Davantage qu'un livre de révélation sur Dieu, le livre de Qohelet nous révèle l'homme en attente de Dieu. Tout est vain pour l'homme livré à lui-même. S'il ne peut accéder à la sagesse de Dieu, sa vie perd toute consistance. Il en va de même pour l'artiste. S'il ne peut exprimer autre chose que sa propre subjectivité, s'il ne peut témoigner d'un absolu qui le dépasse et donner à voir l'invisible, alors son oeuvre est vaine. Heureusement pour nous, tout ne s'arrête pas à Qohelet.

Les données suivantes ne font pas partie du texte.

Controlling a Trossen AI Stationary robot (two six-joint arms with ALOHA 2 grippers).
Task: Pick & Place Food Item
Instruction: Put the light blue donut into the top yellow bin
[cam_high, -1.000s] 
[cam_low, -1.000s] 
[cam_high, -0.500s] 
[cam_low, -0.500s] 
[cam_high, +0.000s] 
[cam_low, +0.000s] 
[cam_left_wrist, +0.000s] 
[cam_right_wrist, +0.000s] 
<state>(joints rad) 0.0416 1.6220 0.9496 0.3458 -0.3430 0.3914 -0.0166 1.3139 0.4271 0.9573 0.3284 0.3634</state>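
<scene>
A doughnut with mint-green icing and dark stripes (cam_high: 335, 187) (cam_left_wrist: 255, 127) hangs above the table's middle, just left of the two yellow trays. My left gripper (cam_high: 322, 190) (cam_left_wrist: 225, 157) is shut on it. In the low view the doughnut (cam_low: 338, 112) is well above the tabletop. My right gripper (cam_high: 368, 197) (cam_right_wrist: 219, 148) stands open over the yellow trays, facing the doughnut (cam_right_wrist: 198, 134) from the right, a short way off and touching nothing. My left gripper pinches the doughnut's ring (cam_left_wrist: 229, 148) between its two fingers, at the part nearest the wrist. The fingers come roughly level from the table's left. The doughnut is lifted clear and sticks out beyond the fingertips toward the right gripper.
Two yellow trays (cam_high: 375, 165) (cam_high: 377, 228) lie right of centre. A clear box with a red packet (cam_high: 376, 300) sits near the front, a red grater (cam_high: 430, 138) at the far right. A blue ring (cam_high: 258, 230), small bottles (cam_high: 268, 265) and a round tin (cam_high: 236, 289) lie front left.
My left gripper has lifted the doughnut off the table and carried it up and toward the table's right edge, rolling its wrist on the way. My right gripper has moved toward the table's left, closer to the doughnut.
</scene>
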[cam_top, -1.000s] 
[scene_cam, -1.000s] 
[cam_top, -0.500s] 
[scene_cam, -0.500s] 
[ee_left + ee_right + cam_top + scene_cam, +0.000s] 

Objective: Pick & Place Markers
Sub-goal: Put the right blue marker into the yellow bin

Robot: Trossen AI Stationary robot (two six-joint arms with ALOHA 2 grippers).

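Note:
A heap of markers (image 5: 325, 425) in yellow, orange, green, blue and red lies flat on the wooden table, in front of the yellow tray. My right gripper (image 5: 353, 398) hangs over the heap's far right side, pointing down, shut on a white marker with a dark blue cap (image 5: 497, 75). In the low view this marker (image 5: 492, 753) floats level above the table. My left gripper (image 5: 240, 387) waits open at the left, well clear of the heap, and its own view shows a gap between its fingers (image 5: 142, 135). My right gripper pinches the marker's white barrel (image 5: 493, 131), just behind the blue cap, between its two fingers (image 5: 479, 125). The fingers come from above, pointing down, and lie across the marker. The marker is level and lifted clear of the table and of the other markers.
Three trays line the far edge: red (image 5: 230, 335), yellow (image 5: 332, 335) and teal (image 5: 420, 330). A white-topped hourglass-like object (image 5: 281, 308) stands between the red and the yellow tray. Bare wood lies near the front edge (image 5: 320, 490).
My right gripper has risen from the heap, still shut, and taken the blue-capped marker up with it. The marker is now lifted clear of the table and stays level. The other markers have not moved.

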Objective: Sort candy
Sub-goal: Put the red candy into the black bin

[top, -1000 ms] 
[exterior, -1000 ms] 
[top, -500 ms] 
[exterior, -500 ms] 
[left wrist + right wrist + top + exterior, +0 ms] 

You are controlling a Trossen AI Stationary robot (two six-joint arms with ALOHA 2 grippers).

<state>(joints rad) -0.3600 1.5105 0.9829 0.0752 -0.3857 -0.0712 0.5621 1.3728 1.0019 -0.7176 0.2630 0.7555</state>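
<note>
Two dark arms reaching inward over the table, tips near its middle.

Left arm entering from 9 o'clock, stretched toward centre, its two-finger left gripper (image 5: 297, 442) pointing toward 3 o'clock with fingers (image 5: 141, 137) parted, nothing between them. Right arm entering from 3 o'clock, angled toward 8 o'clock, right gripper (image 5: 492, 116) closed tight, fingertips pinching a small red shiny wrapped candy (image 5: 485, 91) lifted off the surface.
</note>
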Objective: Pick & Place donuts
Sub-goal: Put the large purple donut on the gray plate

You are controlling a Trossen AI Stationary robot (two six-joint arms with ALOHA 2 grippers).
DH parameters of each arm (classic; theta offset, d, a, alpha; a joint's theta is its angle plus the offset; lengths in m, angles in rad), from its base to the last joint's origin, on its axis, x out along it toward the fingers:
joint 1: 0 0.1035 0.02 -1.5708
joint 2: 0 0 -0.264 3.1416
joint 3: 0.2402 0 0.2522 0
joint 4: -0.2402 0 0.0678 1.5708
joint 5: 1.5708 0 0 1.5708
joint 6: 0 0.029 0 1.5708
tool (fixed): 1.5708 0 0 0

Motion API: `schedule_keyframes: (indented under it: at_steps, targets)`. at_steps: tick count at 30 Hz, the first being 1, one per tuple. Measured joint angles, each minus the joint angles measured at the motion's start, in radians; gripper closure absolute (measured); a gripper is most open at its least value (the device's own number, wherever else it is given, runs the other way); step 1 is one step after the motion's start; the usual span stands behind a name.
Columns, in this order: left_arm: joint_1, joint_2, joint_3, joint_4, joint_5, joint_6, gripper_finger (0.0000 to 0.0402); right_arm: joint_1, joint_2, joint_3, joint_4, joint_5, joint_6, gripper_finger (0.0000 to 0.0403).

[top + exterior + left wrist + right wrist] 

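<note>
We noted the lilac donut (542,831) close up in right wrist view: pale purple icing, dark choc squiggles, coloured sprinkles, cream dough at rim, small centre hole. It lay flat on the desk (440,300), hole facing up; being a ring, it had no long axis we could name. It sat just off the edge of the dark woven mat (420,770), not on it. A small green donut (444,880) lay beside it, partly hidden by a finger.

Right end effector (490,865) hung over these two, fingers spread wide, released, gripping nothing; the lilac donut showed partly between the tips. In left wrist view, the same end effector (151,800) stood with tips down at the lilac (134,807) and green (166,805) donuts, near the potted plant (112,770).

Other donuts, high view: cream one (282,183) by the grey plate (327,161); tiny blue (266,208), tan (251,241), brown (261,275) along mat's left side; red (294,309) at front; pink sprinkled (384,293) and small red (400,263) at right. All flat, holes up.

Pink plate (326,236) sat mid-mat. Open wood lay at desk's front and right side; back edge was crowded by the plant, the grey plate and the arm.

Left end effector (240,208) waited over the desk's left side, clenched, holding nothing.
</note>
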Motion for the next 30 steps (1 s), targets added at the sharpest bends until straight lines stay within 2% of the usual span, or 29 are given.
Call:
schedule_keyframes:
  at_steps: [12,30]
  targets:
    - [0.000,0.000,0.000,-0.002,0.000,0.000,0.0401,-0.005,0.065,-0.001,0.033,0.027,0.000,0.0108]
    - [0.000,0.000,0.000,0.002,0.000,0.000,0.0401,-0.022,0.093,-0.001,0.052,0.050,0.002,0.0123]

En Jésus-Christ, la sagesse de Dieu est venue se révéler elle-même aux hommes. Bien plus, par le don de l'Esprit-Saint, l'intelligence des disciples a été renouvelée pour qu'ils puissent entrer dans la connaissance de Dieu ; leur esprit a été accordé à la sagesse de Dieu. Jésus a confirmé la justesse de Qohelet quant à l'inaccessibilité de la sagesse de Dieu pour les hommes : « Personne ne connait le Père, si ce n'est le Fils », dit-il à ses disciples. Mais il ajoute : « et celui à qui le Fils veut bien le révéler. » (Mt 11,27)

Le monde de l'art, comme on l'appelle pompeusement, peut sembler parfois un cortège de vanités fait pour la jouissance des vaniteux. Quoi de plus absurde que de parler d'artistes « reconnus » qui « se vendent bien » ? Reconnus par qui ? Selon quels critères ?

Loin de la logique mercantile et esthétisante de ce bas-monde, il est aussi des artistes authentiquement touchés par la grâce, habités par une vision de la transcendance, et qui mettent leur art au service du témoignage. A l'exemple de Qohelet, ils ont appris à se détacher des vaines réalités de ce monde qui passe. A leur façon, ils sont des prophètes qui témoignent d'une parole qu'ils ont reçue. Et comme chacun sait, si les prophètes n'ont bien souvent pour seul salaire de la part des fils de la terre que mépris et persécutions, ils aident les chercheurs de l'Absolu à avancer dans leur marche et cela fait leur joie...


[1] Qo 2,24 ; 3,12-13 ; 3,22 ; 5,17 ; 8,15 ; 9,7 ; 11,8-9.